Un Mundial en Portugal

Todo comenzó hace un año, con Isorna viendo en la celebración del Mundial Juvenil y Sub-23 en Portugal una oportunidad única para hacer internacional a su pupilo, de 17 años aprovechando su doble nacionalidad. «Envieille un correo electrónico ao presidente da Federación Colombiana de Piragüismo. E como os pais de Brayhan son da zona de Cali, derivoume á Liga de Valle del Cauca». La respuesta fue que el chaval tenía que ganarse la plaza. Y aunque finalmente no hubo Mundial para el vikingo, relata Isorna, «mandámoslles os tempos de Brayhan no Galego e Nacional, e a Liga del Valle del Cauca pagoulle a viaxe aló en maio». El joven Vinasco logró el bronce en el K-1 500 del clasificatorio para los Campeonatos de Colombia, y entró en la selección de su departamento al otro lado del gran charco, a donde solo había vuelto dos veces desde que se había convertido en emigrante con su familia. Este verano la Liga le pagó al grueso de su selección el viaje y manutención para trabajar con Isorna, con el Concello de Catoira poniéndoles el alojamiento.

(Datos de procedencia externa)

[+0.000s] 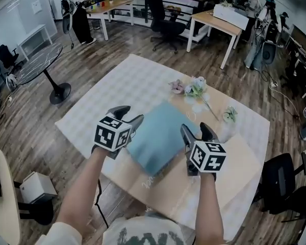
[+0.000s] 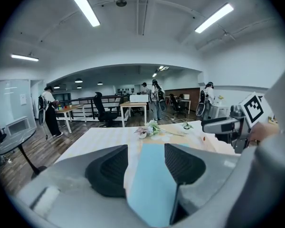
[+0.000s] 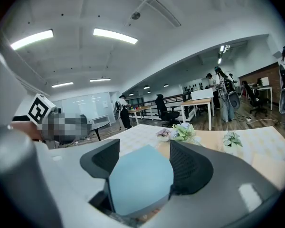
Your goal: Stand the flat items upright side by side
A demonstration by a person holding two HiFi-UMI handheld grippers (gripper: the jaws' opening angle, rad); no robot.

Entreno, entreno, entreno, e «Inferducido»

Con edades de los 21 a los 37 años, Andrés, Neir, Rubén y Camilo se han aplicado a fondo. Con entrenamientos sin casi una jornada de descanso de 5 a 6 horas al día. Y aunque en su tierra manejaban tres sesiones de trabajo diarias comentan que «el entreno aquí es mucho más fuerte». «Hemos experimentado una evolución grande», dice Camilo, piragüista en un país que descubrió su deporte hoy en crecimiento hará todavía unos 14 años. «Todos han mejorado la palada», explica su compañero europeo Brayham. «Ellos reman mucho más de brazos», añade, «y aquí están aprendiendo a emplear también el tren inferior». Eso, y las caderas; «los primeros días aquí parecían robots», recuerda el catoirense riendo. Claro que Bryan sufre tanto como el resto cuando toca ir a «Inferducido», que es como han bautizado los cinco a la pista pontevedresa de Verducido. «A los 250 vas bien, pero después, con el aire...» señala Neir. Todo les ha ayudado a evolucionar, dirigidos «por los grandes conocimientos del profesor Isorna», resalta Andrés. Un cumplido devuelto por el mentor, que aunque suelta que sus pupilos presentan un nivel «manifestamente mellorable» dado su enorme déficit técnico, destaca que «son deportistas súper motivados, que non se escaquean» y con «un gran desenvolvemento físico».

Para poder volver

La intención del quinteto de palistas es alcanzar el éxito el próximo mes en el Nacional de Colombia, porque de esta manera confían en que su Liga decida convertir en una concentración anual en Catoira lo que hasta ahora es un una experiencia puntual. En el caso de Andrés, sus planes van más allá, y una vez complete este curso la Licenciatura en Educación Física y Deportes en Colombia, el próximo desea realizar un Master en la Universidad de Vigo, con Isorna entre su profesorado.

Enamorados de Catoira

Aunque apenas han tenido tiempo libre, los huéspedes del Concello de Catoira han podido visitar Vilagarcía, Pontevedra, Pontecesures o Aldán, donde conocieron a David Cal. De Galicia destacan «la amabilidad de las personas», la cultura, la arquitectura en piedra y su paisaje de viñedos. Y de Catoira, «nos vamos enamorados», dando las gracias a su club y Concello.